## YOUR INSTRUCTIONS:
Copy the listing exactly. Omit nothing.

## INFORMATION PROVIDED:
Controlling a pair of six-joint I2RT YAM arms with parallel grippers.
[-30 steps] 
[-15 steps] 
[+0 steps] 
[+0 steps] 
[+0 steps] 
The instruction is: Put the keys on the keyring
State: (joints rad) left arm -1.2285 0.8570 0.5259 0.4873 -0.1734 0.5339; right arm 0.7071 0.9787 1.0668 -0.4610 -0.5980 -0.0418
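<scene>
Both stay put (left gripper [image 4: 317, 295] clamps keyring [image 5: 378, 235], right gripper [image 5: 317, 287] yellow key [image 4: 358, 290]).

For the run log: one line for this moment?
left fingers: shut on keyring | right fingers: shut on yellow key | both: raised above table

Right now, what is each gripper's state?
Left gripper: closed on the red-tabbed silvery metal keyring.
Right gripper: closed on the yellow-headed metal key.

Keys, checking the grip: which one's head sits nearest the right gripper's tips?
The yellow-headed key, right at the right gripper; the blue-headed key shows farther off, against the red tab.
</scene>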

## WRITTEN RESPONSE:
Controlling a pair of six-joint I2RT YAM arms with parallel grippers.
[-30 steps] 
[-15 steps] 
[+0 steps] 
[+0 steps] 
[+0 steps] 
The instruction is: Put the keys on the keyring
State: (joints rad) left arm -1.2285 0.8570 0.5259 0.4873 -0.1734 0.5339; right arm 0.7071 0.9787 1.0668 -0.4610 -0.5980 -0.0418
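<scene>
Both stay put (left gripper [image 4: 317, 295] clamps keyring [image 5: 378, 235], right gripper [image 5: 317, 287] yellow key [image 4: 358, 290]).

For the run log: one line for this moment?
left fingers: shut on keyring | right fingers: shut on yellow key | both: raised above table

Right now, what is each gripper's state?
Left gripper: closed on the red-tabbed silvery metal keyring.
Right gripper: closed on the yellow-headed metal key.

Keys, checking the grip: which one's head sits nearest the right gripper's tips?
The yellow-headed key, right at the right gripper; the blue-headed key shows farther off, against the red tab.
</scene>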

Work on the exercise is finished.